The Upstream energy company sells their product to a (wholly owned) Midstream subsidiary. The Upstream energy company sells the product to their “partner” at a low price. The Midstream subsidiary charges back to the Upstream energy company (unrealistically high?) marketing costs.

And, in this fashion, both short changes the Royalty holder and, at the same time, transfers (excessive?, questionable?) expenses back upon the Royalty holder. 

 

All without giving the Royalty holder so much as a tube of K-Y Jelly to alleviate any resultant discomfort.

 

Welcome to the Chesapeake Shell Game; this time "played" with Shell Companies.

 

Chesapeake Energy Marketing Inc., (CEMI)

http://www.chk.com/affiliates/CEMI/Pages/default.aspx

 

All IMHO,

                     JS

This is not a new game in the play.  Electric producers owning the coal company and asking for a rate increase because the price of coal went up?  Columbia Gas asking for a hefty consumer rate increase just last year because the transmission costs increased passing thru Columbia Transmission midstream?  Who is paying for all the new midstream? the company or the consumer?  In the end it is always the mineral rights owners and/or the consumer that bears the costs or there would be no profit thus what motive to harvest or do anything.  The question, "is the allocation of costs fair to all involved?" and "what is fair?"  Bigger questions are who should determine what is fair, the courts? or the ever growing piles of legislation?  The cost of CHK and others questionable practices fuel the increase of the legal and goverment systems ultimatly raising costs even more.

Thank's Matt

keith, i dont have deductions so i dont know. i have no standing to ask chk about it since it doesnt involve me.

the main reason that i made inquiries regarding wellhead sales was so that folks like yourself could begin to better understand your situations.

i do know that some of my neighbors have the 3rd party deduction also.

chk isnt the only company selling to their affiliate at the wellhead either, and interestingly, anadarko told me that they were not required to give me that info.

wj

wj I appreciate your clarification that CHK wellhead sales are to an affiliate.  I did not pick that up when I read you on another thread.  The stuff I was concerned about, relating to wellhead sales, would not apply in the instance of sales to an affiliated company, only to a third party.  Gotta tell you, I am relieved, and I'm really happy I read what you have written here.  I'm gonna enjoy my dinner more tonight on account of this.  :-)      

actually frank, that is exactly what i said when you read it before.

c.e.m.i. is an affiliated third party.

upon consumation of that sale, chk appalachia no longer owns the gas. c.e.m.i. does.

easiest thing for you to do, is call your lessee and find out where they are selling.

and as always...inquiring minds wanna hear back from ya when ya find out!

wj

Yes, yes, understood and agreed.  All CHK "inside baseball" stuff to me, all the abbreviations and so forth.  Not leased to CHK, not at all deep into their workings . . . . or abbreviations.  My lease, like many, has protections against sales to affiliated companies . . . . . regardless where they occur.

Focus item for me would be sale to non-affiliated company . . at the wellhead.

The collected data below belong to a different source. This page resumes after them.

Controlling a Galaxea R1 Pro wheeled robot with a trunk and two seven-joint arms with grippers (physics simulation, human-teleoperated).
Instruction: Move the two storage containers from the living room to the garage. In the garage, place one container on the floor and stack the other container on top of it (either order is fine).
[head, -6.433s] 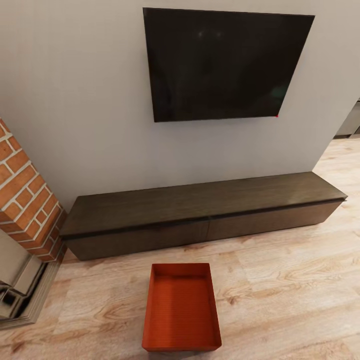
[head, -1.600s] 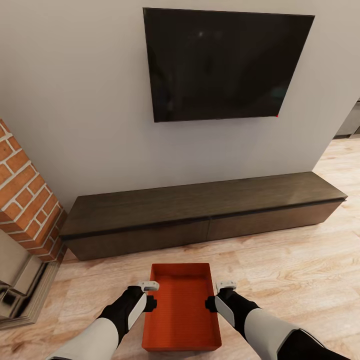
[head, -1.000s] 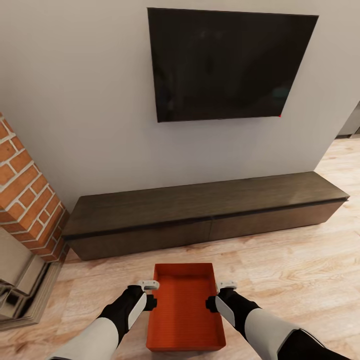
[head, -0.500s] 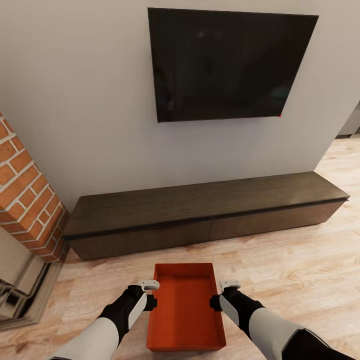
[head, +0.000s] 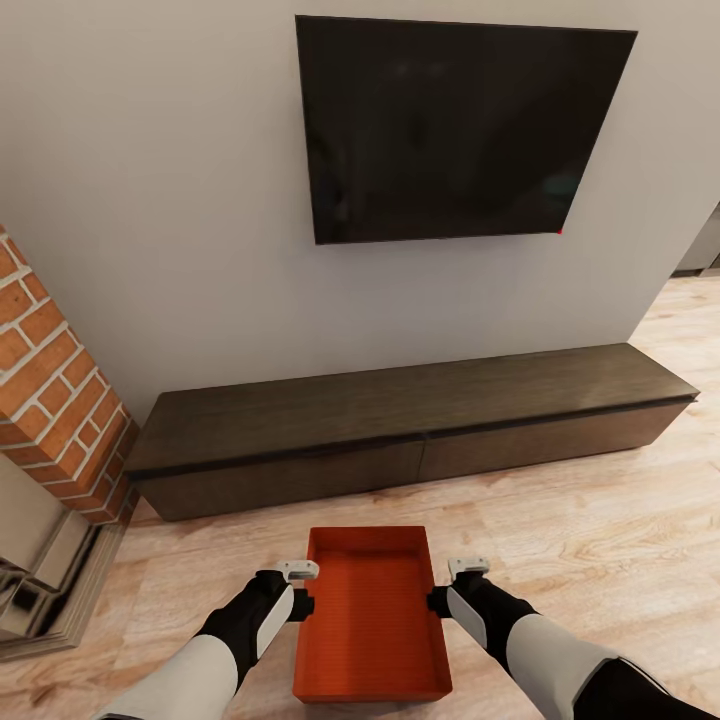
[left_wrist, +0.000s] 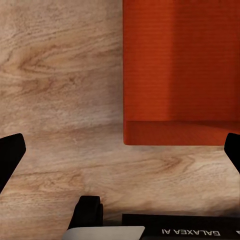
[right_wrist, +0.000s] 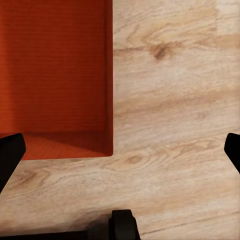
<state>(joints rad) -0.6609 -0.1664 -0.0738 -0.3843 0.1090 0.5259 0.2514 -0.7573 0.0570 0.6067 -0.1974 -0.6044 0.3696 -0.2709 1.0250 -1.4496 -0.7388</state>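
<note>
Red-orange rectangular open-top plastic bin (head: 371, 620) sits on the light wood plank floor (head: 560, 560) right between the two arms, long axis running straight away from the robot toward the wall. So the coming grab is a side squeeze: the left pincer (head: 298, 590) hangs just off the bin's left long wall, the right pincer (head: 455, 587) just off the right long wall, both about level with the middle of the box. Left one looks tighter to the wall; the right one has a visible sliver of floor between it and the rim.

Both wrist cams show the black fingertips way out at the frame edges, so both pincers are spread wide, holding nothing. The left wrist cam has a bin corner and wall (left_wrist: 177, 75) ahead of it, same on the right (right_wrist: 55, 75).

Versus half a second ago: the right arm has drifted a bit outward, away from the bin. Left arm and bin haven't budged.

Further out there's the long dark wood low cabinet (head: 410, 425) against the wall, the brick column (head: 50, 390) off to the left, and the black wall-mounted TV (head: 460, 125) above. Only this one bin in sight, and we're clearly in the living room, so the carrying hasn't started.
</note>
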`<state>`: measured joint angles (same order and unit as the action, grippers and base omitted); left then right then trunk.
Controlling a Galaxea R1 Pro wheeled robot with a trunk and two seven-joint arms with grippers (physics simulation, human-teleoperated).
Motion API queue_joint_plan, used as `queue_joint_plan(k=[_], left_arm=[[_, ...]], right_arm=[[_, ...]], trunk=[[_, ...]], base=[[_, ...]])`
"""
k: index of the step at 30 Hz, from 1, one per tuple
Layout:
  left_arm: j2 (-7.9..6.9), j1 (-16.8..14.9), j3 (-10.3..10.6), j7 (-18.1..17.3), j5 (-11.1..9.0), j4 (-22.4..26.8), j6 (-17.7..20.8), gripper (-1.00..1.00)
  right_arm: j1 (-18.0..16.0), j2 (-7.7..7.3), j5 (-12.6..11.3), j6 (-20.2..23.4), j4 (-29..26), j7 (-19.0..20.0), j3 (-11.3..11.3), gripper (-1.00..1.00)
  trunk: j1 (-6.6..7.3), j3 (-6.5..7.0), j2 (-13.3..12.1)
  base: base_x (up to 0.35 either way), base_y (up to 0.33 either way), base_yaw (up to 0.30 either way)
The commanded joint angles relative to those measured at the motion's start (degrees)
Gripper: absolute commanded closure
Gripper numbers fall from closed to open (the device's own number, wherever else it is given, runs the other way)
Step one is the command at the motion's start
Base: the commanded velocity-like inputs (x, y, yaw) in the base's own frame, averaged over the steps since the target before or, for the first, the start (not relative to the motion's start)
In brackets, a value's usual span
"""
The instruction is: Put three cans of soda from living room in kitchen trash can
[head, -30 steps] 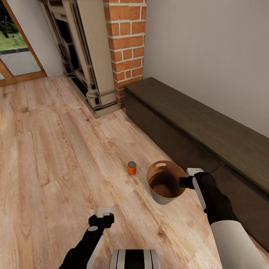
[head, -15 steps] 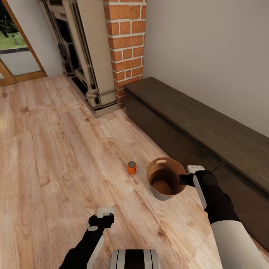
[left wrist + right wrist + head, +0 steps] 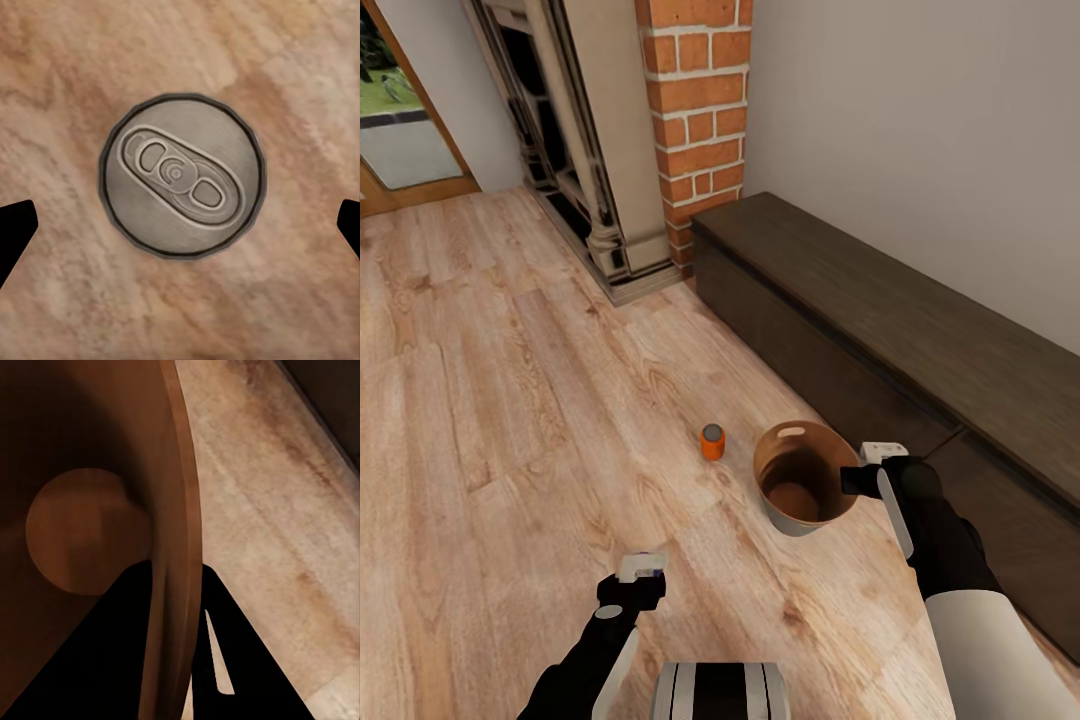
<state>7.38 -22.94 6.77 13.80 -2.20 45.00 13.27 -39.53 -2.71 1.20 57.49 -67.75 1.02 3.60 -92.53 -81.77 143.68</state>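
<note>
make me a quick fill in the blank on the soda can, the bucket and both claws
1. The right claw is shut on the rim of the ____.
2. The upright soda can on the floor beside the trash can has a body coloured ____.
3. The left claw is open, looking straight down on the grey ____ of a can.

Missing words: trash can; orange; top

Light: bright and even, soft daylight at the glass door [image 3: 400, 120].
Shadows: faint on the floor [image 3: 510, 400]; dark inside the tash can [image 3: 800, 485].
Sharpness: a bit soft and blurry; close wrist views look smeared.
</note>
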Motion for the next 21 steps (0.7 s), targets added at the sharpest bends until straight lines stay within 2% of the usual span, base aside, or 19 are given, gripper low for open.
queue_joint_plan(k=[1,8,21], left_arm=[[0.00,0.00,0.00,0.00,0.00,0.00,0.00,-1.00],[0.00,0.01,0.00,0.00,0.00,0.00,0.00,-1.00],[0.00,0.00,0.00,0.00,0.00,-0.02,0.00,-1.00]], right_arm=[[-0.02,0.00,-0.85,-0.01,-0.01,0.21,0.01,1.00],[-0.02,0.05,-0.85,-0.01,-0.01,0.21,-0.05,1.00],[-0.02,0.08,-0.85,-0.01,-0.01,0.21,-0.08,1.00]], trunk=[[0.01,0.00,0.00],[0.01,-0.01,0.00],[0.01,-0.63,0.00]], base=[[0.028,0.000,0.000],[0.153,0.000,0.000],[0.013,0.000,0.000]])
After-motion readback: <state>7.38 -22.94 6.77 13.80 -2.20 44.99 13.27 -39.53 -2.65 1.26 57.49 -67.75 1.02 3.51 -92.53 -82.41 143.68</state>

This is not happening anywhere AFAIK.  I thought your report was an exception.  I was in error . . . thank goodness!!!

Your lucky my deductions are over 30% with Chesapeake,, good luck

of course though the percentage of royalties paid back in deductions changes with the price, since deductions are per mcf.

i saw some statements when prices were lower that lost between 40-45% of royalties to deductions.

wj

Wyalusing jim, Are you saying that the higher the price of gas is the lower the deductions will be??